- [WORK ITEM]:
Since only the written part is wanted, repeat the records exactly and omit the pictures.

Source data:
= = = = =

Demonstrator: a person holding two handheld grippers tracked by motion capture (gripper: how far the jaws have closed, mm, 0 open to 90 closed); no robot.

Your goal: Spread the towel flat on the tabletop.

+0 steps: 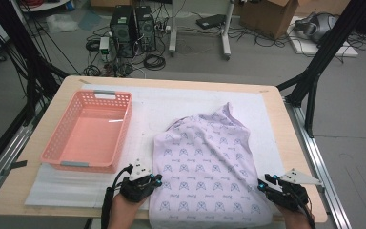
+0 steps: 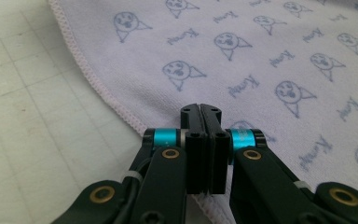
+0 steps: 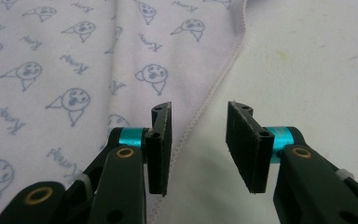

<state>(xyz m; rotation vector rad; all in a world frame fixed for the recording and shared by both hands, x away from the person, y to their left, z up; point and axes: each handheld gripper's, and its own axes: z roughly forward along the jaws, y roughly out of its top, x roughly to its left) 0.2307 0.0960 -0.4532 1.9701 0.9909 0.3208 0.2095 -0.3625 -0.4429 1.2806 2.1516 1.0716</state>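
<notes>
On the left of the desk (image 1: 24, 191) we see a pink basket (image 1: 88, 131). Next comes our left tool (image 1: 155, 181), pinched tight at the left edge of the printed cloth (image 1: 205, 162). At the cloth's right edge, our right tool (image 1: 262, 183) is let go, with its jaws apart.

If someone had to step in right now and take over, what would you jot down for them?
Left gripper: jaws shut over the towel near its left hem; whether cloth is pinched between them is unclear.
Right gripper: jaws open, straddling the towel's right hem, nothing gripped.
Towel lies rumpled on the white mat; pink basket sits empty to its left.
Done: nothing folded.
Left: probably grip both sides, then fold.
</notes>
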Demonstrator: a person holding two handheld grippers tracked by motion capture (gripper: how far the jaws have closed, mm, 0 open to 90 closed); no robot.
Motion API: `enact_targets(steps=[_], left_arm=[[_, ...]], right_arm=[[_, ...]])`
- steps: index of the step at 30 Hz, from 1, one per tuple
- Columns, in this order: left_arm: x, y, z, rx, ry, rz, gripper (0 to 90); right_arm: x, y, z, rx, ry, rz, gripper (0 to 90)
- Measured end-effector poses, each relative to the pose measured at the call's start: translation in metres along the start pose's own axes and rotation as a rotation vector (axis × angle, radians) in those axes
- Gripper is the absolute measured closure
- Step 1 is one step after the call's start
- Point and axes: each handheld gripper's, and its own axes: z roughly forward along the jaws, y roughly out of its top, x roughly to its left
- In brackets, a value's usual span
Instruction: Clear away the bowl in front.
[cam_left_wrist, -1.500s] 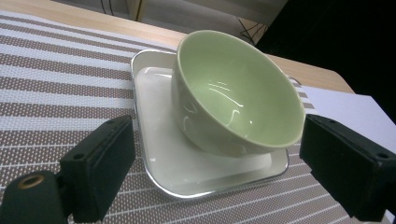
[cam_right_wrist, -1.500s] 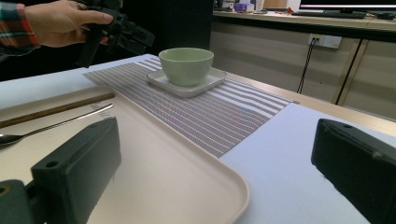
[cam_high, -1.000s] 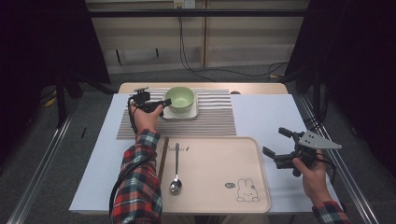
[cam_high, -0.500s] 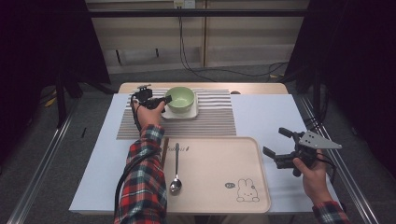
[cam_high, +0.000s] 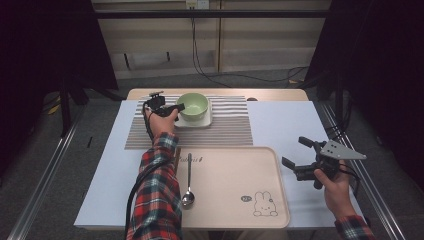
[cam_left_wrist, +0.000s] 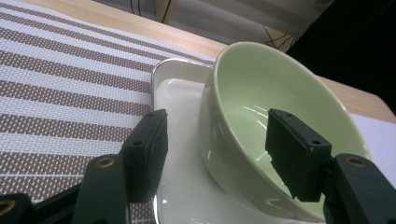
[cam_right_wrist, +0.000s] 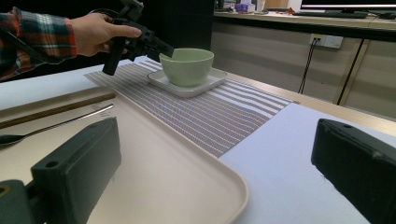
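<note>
The left gripper (cam_high: 175, 108) straddles the near wall of the one green bowl (cam_high: 193, 105), one jaw inside and one outside; its jaws have just been closing, and the outer jaw still stands off the wall. The bowl sits on one white square plate (cam_high: 206, 120) on the one striped mat (cam_high: 230, 125). Nearer the person than the mat lies one beige tray (cam_high: 235, 185) with one spoon (cam_high: 188, 186). Right of the tray, the right gripper (cam_high: 296, 154) hovers, jaws wide and empty.

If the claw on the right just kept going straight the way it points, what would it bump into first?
Probably nothing soon: the right claw, open, points across the beige tray and the striped mat toward the green bowl on its white dish. Depth is unclear.
</note>
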Motion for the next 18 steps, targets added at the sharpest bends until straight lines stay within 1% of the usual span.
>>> enact_targets(steps=[2,3,4,5,6,7,8,11,12,14,15,18], left_arm=[[-0.0012,-0.0011,0.001,-0.005,-0.001,-0.013,40.0],[-0.0007,-0.0011,0.0015,0.0,0.002,0.002,40.9],[-0.0007,-0.0011,0.0016,0.001,-0.001,0.001,41.1],[-0.0015,-0.0012,0.0019,0.0,0.008,-0.005,41.8],[-0.0018,-0.0016,0.0028,0.006,-0.003,-0.01,42.3],[-0.0016,-0.0019,0.0034,0.004,-0.002,-0.007,42.6],[-0.0025,-0.0025,0.0042,0.007,0.008,-0.013,42.8],[-0.0022,-0.0034,0.0051,0.008,0.002,-0.023,44.4],[-0.0026,-0.0034,0.0052,0.007,0.008,-0.024,44.6],[-0.0036,-0.0036,0.0059,0.011,0.005,-0.03,46.6],[-0.0034,-0.0034,0.0059,0.015,0.006,-0.023,46.8],[-0.0054,-0.0036,0.0069,0.017,0.01,-0.038,48.2]], right_arm=[[0.0,0.0,-0.0003,-0.001,-0.002,0.001,1.0],[-0.0002,0.0001,-0.0006,-0.002,-0.002,-0.001,1.0],[-0.0002,0.0002,-0.0007,-0.003,-0.001,0.0,1.0],[-0.0002,0.0002,-0.0007,-0.004,-0.002,0.0,1.0],[-0.0002,0.0002,-0.0006,-0.003,-0.002,0.0,1.0],[-0.0002,0.0002,-0.0005,-0.004,-0.001,-0.001,1.0],[-0.0002,0.0002,-0.0005,-0.003,-0.001,-0.001,1.0],[-0.0004,0.0003,-0.0006,-0.005,0.004,0.0,1.0],[-0.0004,0.0003,-0.0008,-0.005,-0.001,-0.001,1.0],[-0.0004,0.0003,-0.0008,-0.004,-0.001,-0.001,1.0],[-0.0004,0.0003,-0.0007,-0.005,0.002,0.0,1.0],[-0.0003,0.0003,-0.0006,-0.006,0.003,0.001,1.0]])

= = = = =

- [EXERCISE RESULT]:
Demonstrator: a person holding two handheld grippers tracked by motion capture (gripper: how far the jaws have closed, mm, 0 open to 90 closed); no robot.

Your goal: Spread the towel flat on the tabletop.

+0 steps: 
+0 steps: 
+0 steps: 

<state>(xyz m; rotation vector rad; all in a world frame fixed for the recording and shared by both hands, x away from the person, y to their left, z up; point and axes: each handheld gripper's, and its own axes: z roughly forward along the jaws, y roughly out of its top, x roughly to its left) 0.2307 0.0960 -0.4532 1.9701 0.9909 0.3208 0.2095 -0.3625 -0.4429 1.2806 2.1516 1.0716</state>
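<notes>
On the left of the desk (image 1: 24, 191) we see a pink basket (image 1: 88, 131). Next comes our left tool (image 1: 155, 181), pinched tight at the left edge of the printed cloth (image 1: 205, 162). At the cloth's right edge, our right tool (image 1: 262, 183) is let go, with its jaws apart.

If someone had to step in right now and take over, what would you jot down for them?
Left gripper: jaws shut over the towel near its left hem; whether cloth is pinched between them is unclear.
Right gripper: jaws open, straddling the towel's right hem, nothing gripped.
Towel lies rumpled on the white mat; pink basket sits empty to its left.
Done: nothing folded.
Left: probably grip both sides, then fold.
</notes>
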Demonstrator: a person holding two handheld grippers tracked by motion capture (gripper: how far the jaws have closed, mm, 0 open to 90 closed); no robot.
Motion API: `enact_targets(steps=[_], left_arm=[[_, ...]], right_arm=[[_, ...]])`
- steps: index of the step at 30 Hz, from 1, one per tuple
- Columns, in this order: left_arm: x, y, z, rx, ry, rz, gripper (0 to 90); right_arm: x, y, z, rx, ry, rz, gripper (0 to 90)
- Measured end-effector poses, each relative to the pose measured at the call's start: translation in metres along the start pose's own axes and rotation as a rotation vector (axis × angle, radians) in those axes
- Gripper is the absolute measured closure
- Step 1 is one step after the call's start
- Point and axes: each handheld gripper's, and its own axes: z roughly forward along the jaws, y roughly out of its top, x roughly to its left
- In brackets, a value's usual span
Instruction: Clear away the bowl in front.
[cam_left_wrist, -1.500s] 
[cam_right_wrist, -1.500s] 
[cam_high, -1.000s] 
[cam_high, -0.500s] 
[cam_high, +0.000s] 
[cam_left_wrist, +0.000s] 
[cam_right_wrist, +0.000s] 
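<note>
The left gripper (cam_high: 175, 108) straddles the near wall of the one green bowl (cam_high: 193, 105), one jaw inside and one outside; its jaws have just been closing, and the outer jaw still stands off the wall. The bowl sits on one white square plate (cam_high: 206, 120) on the one striped mat (cam_high: 230, 125). Nearer the person than the mat lies one beige tray (cam_high: 235, 185) with one spoon (cam_high: 188, 186). Right of the tray, the right gripper (cam_high: 296, 154) hovers, jaws wide and empty.

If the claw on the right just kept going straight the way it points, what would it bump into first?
Probably nothing soon: the right claw, open, points across the beige tray and the striped mat toward the green bowl on its white dish. Depth is unclear.
</note>
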Motion for the next 18 steps, targets added at the sharpest bends until straight lines stay within 1% of the usual span.
>>> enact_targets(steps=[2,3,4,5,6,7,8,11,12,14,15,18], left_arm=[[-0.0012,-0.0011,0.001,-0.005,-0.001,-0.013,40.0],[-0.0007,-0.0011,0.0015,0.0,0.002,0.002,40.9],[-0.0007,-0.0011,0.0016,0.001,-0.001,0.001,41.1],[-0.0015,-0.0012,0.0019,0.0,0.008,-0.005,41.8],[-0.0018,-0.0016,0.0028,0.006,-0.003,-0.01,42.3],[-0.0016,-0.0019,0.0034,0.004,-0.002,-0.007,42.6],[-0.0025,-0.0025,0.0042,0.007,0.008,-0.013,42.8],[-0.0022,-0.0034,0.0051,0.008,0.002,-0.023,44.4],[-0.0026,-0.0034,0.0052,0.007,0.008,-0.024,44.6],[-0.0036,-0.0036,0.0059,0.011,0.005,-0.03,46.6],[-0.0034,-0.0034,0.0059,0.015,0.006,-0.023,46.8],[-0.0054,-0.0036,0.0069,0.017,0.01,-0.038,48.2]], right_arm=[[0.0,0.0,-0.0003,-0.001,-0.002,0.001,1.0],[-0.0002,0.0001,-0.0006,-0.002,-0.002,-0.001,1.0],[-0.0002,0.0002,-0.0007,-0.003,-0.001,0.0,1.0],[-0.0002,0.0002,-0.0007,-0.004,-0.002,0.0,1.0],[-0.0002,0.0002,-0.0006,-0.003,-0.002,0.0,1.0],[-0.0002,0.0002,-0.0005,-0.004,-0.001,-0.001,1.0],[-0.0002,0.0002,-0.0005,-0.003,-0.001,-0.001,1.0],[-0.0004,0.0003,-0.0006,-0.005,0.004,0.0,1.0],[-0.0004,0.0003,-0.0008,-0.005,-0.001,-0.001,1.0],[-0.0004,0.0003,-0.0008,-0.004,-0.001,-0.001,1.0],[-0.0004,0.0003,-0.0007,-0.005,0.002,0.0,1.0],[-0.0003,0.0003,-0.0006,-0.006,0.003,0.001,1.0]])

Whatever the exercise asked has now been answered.